# Task details
Only the lines from the one containing "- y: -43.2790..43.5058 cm" through the last line of the data are to be written out, exactly and in full.

(Beginning of Data for analysis)

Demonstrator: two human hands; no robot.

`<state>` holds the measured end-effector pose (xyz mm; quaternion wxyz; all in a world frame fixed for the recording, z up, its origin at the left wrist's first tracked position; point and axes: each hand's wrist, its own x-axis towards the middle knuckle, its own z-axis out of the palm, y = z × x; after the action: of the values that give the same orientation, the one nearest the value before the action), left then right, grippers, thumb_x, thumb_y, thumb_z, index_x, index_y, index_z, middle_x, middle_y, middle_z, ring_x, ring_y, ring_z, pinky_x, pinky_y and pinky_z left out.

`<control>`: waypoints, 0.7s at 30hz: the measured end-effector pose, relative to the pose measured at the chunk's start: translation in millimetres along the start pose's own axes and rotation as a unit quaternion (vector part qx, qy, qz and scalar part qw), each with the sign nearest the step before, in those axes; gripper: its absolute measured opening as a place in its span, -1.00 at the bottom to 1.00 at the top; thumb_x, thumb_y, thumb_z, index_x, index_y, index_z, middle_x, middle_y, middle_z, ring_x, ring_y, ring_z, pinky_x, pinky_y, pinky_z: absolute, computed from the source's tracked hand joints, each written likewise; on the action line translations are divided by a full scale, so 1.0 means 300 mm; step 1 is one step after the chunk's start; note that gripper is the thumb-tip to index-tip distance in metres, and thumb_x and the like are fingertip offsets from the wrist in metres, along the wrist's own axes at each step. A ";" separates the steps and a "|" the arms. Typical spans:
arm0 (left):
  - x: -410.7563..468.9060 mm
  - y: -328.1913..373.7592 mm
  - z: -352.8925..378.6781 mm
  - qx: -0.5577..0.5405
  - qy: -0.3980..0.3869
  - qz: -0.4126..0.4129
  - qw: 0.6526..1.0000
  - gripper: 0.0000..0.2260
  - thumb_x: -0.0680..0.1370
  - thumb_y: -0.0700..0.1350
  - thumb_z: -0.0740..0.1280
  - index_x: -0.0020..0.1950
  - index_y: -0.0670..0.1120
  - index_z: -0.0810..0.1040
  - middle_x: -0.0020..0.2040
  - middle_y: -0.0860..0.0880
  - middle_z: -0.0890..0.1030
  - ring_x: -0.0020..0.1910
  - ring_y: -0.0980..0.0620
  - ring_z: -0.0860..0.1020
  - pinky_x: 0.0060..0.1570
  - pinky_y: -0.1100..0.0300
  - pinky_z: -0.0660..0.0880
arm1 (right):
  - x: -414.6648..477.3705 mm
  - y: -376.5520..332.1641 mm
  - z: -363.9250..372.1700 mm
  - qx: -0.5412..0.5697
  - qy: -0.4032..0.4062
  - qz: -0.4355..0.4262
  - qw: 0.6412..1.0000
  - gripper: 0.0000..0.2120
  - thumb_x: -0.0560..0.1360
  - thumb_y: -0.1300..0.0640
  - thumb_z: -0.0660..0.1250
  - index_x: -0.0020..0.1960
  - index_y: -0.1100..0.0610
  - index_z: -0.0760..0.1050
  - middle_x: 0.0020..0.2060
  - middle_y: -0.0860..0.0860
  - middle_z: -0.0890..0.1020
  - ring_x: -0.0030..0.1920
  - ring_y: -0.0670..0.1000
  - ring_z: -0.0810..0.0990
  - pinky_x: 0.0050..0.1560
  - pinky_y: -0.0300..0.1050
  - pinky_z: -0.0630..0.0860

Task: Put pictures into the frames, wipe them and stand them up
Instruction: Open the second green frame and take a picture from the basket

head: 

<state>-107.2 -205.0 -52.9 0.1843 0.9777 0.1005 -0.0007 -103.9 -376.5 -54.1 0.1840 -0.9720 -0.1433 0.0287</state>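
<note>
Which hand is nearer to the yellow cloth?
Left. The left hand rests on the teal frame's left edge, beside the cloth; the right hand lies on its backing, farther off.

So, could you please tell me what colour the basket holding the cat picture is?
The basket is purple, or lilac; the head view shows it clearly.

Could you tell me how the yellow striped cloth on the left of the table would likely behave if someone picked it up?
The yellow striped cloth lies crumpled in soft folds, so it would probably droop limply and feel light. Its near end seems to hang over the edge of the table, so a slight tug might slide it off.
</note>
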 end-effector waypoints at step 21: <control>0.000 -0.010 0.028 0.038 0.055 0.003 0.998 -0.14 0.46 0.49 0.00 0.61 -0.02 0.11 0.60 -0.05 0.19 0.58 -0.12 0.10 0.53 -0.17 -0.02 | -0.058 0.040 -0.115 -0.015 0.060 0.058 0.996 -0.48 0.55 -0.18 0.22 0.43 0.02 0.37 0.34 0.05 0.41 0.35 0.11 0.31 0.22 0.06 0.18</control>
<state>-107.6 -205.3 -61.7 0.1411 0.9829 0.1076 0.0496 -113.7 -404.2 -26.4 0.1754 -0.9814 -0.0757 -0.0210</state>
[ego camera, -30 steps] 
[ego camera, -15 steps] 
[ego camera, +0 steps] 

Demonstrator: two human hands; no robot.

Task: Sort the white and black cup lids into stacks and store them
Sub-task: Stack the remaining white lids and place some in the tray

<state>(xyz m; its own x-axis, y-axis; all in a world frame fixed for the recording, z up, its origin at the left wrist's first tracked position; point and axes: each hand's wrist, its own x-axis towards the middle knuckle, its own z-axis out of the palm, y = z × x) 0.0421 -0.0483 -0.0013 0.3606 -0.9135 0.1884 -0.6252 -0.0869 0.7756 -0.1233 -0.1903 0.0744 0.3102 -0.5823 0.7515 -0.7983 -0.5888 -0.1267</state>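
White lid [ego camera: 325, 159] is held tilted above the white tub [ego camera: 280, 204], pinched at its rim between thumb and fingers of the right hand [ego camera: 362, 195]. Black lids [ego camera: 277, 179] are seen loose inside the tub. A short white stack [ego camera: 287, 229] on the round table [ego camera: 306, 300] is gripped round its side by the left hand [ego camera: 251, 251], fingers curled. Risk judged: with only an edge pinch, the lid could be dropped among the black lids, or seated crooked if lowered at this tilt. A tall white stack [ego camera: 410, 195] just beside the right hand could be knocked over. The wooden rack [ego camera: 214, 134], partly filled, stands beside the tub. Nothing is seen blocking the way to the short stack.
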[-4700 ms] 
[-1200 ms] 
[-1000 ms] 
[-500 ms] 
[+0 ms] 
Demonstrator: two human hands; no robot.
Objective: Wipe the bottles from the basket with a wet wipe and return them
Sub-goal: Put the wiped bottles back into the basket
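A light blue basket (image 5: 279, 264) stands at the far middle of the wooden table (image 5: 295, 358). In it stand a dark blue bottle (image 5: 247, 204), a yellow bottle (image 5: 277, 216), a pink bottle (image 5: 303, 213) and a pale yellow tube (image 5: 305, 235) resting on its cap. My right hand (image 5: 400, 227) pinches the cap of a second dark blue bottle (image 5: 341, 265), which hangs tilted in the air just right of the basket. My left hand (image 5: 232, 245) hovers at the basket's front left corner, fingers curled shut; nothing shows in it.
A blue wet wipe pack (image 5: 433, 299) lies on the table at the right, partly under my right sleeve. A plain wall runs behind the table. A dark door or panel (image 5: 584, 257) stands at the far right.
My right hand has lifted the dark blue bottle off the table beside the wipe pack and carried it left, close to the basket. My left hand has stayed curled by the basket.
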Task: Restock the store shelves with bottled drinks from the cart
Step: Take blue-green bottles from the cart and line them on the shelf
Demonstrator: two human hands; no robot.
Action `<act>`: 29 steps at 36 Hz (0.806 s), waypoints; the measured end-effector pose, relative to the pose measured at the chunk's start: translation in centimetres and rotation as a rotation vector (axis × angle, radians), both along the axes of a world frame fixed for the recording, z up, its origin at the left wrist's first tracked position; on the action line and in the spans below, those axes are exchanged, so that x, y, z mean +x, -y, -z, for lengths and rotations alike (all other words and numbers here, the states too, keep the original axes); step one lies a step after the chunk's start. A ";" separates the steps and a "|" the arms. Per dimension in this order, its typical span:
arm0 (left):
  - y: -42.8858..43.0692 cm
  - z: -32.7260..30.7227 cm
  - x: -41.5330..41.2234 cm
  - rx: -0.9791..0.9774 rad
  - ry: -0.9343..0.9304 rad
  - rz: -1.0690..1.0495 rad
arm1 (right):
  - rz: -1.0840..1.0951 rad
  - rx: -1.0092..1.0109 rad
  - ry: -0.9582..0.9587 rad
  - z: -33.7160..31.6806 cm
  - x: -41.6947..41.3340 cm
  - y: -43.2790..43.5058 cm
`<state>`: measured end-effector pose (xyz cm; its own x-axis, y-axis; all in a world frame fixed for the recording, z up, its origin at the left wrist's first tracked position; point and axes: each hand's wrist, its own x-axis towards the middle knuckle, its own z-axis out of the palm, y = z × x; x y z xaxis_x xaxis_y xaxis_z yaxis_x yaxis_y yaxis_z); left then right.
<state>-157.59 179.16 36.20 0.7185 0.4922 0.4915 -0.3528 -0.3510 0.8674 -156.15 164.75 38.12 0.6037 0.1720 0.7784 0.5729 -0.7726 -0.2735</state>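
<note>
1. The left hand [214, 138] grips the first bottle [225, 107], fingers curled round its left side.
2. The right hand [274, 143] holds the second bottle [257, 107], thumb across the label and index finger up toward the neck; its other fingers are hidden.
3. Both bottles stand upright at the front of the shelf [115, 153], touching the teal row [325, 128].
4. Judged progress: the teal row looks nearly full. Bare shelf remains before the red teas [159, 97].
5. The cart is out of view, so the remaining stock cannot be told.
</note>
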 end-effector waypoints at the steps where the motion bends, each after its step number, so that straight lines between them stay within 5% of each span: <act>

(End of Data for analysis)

# Your response
  - y: -43.2790..43.5058 cm
`<state>`: measured end-effector pose (xyz cm; its own x-axis, y-axis; all in a world frame fixed for the recording, z up, its origin at the left wrist's first tracked position; point and axes: each hand's wrist, its own x-axis towards the middle knuckle, its own z-axis out of the palm, y = z × x; x y z xaxis_x xaxis_y xaxis_z yaxis_x yaxis_y yaxis_z); left then right.
<state>-157.59 179.16 36.20 0.7185 0.4922 0.4915 -0.3528 -0.3510 0.8674 -156.15 164.75 38.12 0.6037 0.1720 0.7784 0.5729 -0.7726 -0.2735</state>
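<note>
1. The left hand [214, 138] grips the first bottle [225, 107], fingers curled round its left side.
2. The right hand [274, 143] holds the second bottle [257, 107], thumb across the label and index finger up toward the neck; its other fingers are hidden.
3. Both bottles stand upright at the front of the shelf [115, 153], touching the teal row [325, 128].
4. Judged progress: the teal row looks nearly full. Bare shelf remains before the red teas [159, 97].
5. The cart is out of view, so the remaining stock cannot be told.
</note>
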 end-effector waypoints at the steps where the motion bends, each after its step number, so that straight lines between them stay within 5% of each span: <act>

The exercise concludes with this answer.